Bridled Tern pair on Long Key

Two pair of Bridled Terns were observed on Long Key while Roseate Tern decoys were being set up.  The Bridled Tern looks very similar to a Sooty Tern – however their call is quite different.  The tail of a Bridled Tern is a single white point – in a Sooty Tern it is two points and the body of a Bridled Tern is longer and grayer on the top.  They also fly distinctly different – the Bridled Tern has a slower more graceful sweep of the wings.  Watch closely during summer months – especially over Long Key to the left of the Magnificent Frigatebird colony for these birds.

Bridled Tern House

Bridled Tern House

They seem to prefer to nest in large coral rubble in cave-like areas.  Several were constructed and used last season.

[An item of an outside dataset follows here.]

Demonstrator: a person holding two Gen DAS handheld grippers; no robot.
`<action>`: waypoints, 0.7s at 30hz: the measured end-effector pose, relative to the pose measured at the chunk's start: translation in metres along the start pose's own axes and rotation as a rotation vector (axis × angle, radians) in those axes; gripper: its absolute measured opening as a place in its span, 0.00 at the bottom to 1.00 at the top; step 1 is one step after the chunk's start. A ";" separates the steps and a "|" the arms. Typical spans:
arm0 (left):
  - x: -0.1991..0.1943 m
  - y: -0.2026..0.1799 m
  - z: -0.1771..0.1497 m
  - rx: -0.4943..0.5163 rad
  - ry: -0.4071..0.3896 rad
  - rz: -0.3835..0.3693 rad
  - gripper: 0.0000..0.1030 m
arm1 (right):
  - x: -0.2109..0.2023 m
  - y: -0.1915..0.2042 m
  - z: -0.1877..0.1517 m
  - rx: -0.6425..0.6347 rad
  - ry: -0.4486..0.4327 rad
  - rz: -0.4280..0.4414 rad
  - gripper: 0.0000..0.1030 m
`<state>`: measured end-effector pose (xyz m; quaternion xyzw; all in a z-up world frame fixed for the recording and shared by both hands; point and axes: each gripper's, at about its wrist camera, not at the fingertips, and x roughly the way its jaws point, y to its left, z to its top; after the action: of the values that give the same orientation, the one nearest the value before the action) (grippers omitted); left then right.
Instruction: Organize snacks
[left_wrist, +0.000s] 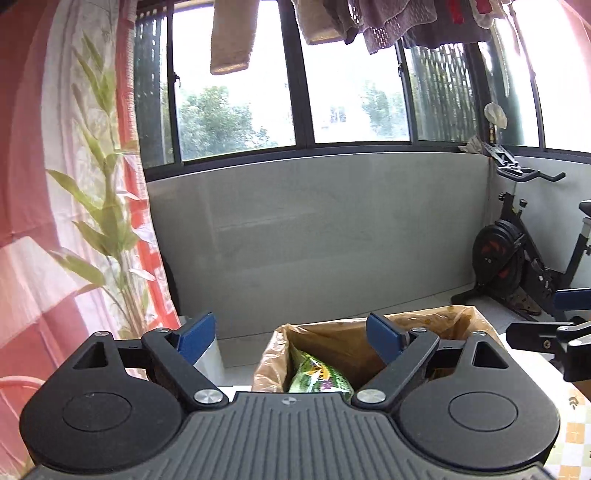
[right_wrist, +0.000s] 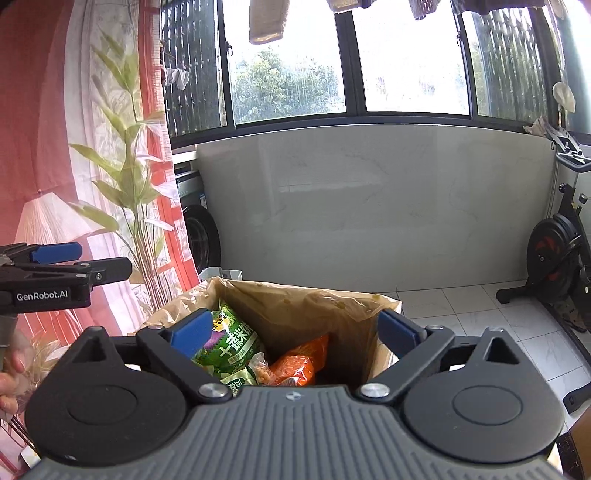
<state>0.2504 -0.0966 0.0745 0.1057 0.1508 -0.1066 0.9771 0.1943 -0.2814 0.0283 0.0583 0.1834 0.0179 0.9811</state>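
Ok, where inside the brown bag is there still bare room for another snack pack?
The brown bag is free along its right wall, beside the orange pack. Its left side is crowded: the green pack leans there. Both the left gripper and the right gripper are open, holding nothing.

Laundry (left_wrist: 233, 40) is hanging above the windows (right_wrist: 288, 70) while an exercise bike (left_wrist: 517, 254) is standing beside a floral curtain (right_wrist: 92, 147).

left gripper (left_wrist: 290, 338) gapes above bagged green snack (left_wrist: 317, 376).
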 end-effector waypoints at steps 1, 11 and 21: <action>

On April 18, 2009 the Florida Keys Audobon Society hosted its annual fundraising event “Birdathon.”  I was very proud to represent the Yankee Freedom II and to enlist the aid of our passengers that day in finding 64 species of birds on our trip to Dry Tortugas National Park.  Thirteen species of birds were unique in the Florida Keys count to our trip.  The “Birdathon” total for the Florida Keys was 165 species – outdoing last year’s total of 101 and raising over $4000 for Florida Keys Audobon, and still more to come.